__TASK__:
Please write out the listing beneath this sentence exactly, from its first line to the line with "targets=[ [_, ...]", and stop there.
===== RECORDS
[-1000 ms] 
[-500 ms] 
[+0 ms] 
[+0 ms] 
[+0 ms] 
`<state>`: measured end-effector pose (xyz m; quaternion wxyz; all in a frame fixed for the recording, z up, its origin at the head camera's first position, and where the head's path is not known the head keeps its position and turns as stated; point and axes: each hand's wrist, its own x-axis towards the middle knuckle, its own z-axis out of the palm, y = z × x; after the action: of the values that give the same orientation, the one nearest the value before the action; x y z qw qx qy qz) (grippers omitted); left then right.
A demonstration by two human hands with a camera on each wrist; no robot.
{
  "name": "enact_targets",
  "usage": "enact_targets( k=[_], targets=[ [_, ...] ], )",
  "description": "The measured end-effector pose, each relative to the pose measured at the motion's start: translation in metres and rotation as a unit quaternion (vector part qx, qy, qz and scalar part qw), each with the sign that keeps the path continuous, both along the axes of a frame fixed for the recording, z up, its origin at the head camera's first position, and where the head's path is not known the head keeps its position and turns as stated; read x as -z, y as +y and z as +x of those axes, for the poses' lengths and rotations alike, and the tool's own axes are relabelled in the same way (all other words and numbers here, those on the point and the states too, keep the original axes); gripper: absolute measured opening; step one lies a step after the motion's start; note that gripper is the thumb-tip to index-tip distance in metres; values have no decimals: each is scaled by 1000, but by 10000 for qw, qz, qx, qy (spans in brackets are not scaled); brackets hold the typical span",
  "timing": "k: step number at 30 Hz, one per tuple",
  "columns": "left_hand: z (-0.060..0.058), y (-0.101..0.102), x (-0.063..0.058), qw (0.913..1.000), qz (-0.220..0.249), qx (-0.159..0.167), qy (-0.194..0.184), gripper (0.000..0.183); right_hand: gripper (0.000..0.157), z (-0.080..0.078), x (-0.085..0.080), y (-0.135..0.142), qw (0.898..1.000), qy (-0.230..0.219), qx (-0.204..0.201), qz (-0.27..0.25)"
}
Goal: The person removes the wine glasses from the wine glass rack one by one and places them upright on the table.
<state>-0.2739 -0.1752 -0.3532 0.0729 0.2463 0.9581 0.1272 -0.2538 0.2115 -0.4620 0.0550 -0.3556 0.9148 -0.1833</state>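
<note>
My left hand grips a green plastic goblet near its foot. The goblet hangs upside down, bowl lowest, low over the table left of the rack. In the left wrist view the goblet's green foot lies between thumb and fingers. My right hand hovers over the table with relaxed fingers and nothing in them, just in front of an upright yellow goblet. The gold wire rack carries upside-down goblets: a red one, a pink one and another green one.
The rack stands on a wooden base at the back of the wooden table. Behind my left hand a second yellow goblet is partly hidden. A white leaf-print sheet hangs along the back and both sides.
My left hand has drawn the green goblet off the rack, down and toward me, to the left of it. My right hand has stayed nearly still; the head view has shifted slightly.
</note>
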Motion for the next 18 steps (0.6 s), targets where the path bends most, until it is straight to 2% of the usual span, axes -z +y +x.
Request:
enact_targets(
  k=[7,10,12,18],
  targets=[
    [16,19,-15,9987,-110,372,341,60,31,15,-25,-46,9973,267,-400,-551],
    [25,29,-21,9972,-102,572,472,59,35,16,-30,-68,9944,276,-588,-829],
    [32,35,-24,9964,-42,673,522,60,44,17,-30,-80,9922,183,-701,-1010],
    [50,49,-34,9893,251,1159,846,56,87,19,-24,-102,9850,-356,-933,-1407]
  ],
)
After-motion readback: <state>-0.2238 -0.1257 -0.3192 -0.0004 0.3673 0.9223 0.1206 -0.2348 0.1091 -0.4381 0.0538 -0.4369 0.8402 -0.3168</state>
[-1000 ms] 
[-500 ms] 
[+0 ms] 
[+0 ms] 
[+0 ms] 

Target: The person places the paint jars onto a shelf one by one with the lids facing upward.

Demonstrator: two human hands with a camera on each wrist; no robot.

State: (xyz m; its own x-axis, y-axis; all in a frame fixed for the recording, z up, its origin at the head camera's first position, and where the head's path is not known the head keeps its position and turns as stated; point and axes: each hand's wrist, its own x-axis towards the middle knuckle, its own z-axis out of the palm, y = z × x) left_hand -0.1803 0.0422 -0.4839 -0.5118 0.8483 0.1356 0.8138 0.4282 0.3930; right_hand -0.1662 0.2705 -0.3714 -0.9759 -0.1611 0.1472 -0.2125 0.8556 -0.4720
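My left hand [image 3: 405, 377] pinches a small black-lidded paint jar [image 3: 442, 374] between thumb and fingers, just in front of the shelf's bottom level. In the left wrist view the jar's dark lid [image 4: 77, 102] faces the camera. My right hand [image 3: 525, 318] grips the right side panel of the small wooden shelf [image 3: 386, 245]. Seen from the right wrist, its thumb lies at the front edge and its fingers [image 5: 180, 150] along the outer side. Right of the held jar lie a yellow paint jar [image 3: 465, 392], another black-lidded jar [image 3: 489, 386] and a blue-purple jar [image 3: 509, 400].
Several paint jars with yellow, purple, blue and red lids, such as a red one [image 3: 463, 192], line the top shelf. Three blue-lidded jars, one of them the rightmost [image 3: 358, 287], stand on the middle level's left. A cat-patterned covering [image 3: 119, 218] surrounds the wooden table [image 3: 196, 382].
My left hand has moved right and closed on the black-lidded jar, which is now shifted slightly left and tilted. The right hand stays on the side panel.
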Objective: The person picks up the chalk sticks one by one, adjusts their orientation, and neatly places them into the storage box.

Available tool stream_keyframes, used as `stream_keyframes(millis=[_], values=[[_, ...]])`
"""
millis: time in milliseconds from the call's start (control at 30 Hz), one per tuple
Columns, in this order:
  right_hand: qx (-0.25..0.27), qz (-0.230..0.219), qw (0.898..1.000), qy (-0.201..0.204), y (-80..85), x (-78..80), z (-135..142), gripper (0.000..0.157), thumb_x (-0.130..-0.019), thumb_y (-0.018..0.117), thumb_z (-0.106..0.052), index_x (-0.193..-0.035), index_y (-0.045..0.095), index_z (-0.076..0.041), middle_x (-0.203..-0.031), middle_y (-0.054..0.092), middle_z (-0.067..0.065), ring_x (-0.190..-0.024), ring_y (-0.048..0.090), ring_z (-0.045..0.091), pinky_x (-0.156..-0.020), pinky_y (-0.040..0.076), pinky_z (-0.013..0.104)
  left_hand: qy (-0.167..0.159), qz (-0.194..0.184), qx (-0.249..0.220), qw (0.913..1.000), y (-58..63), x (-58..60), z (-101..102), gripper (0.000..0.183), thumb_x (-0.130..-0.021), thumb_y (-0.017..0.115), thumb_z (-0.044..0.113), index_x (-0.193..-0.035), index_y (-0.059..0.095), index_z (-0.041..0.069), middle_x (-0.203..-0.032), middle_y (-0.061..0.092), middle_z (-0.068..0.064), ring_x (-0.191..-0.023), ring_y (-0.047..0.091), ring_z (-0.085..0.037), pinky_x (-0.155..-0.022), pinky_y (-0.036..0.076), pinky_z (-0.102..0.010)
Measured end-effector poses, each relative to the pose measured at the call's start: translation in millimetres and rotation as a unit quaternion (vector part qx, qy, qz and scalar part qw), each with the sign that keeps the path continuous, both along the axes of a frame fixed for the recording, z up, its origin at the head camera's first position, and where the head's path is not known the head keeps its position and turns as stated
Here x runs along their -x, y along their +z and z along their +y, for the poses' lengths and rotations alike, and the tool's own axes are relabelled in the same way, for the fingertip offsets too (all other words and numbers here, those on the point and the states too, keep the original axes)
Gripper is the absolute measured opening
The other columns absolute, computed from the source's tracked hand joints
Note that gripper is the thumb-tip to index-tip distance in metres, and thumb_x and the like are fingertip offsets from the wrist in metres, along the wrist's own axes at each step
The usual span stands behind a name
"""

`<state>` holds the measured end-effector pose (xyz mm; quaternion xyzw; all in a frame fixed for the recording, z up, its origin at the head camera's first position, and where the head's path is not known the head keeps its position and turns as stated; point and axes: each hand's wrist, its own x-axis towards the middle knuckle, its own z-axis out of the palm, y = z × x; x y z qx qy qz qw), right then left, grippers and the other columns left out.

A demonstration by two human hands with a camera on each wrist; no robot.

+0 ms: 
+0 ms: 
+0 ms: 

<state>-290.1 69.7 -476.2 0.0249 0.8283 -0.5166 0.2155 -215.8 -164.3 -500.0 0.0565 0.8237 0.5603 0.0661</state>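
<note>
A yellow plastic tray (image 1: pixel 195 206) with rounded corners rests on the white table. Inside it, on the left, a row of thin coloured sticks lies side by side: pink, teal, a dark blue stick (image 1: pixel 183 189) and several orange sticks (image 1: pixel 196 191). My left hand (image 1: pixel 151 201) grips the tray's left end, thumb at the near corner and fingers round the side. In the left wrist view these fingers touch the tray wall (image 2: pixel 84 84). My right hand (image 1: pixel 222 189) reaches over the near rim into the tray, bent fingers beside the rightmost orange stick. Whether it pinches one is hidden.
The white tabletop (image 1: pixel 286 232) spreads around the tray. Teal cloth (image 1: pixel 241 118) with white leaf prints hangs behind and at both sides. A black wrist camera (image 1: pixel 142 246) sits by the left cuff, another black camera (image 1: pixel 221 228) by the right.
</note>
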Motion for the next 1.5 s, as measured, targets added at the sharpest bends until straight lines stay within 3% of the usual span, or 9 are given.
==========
__ANSWER AREA__:
[-1000 ms] 
[-500 ms] 
[+0 ms] 
[+0 ms] 
[+0 ms] 
`<state>`: measured end-effector pose (xyz m; quaternion wxyz; all in a frame fixed for the recording, z up, its origin at the head camera's first position, and where the head's path is not known the head keeps its position and turns as stated; point and axes: each hand's wrist, its own x-axis towards the middle knuckle, its own z-axis out of the palm, y = z × x; after the action: of the values that give the same orientation, the one nearest the value before the action; x y z qw qx qy qz) (grippers omitted); left then right.
A demonstration by two human hands with a camera on each wrist; no robot.
{
  "name": "enact_targets",
  "usage": "enact_targets( k=[_], targets=[ [_, ...] ], )",

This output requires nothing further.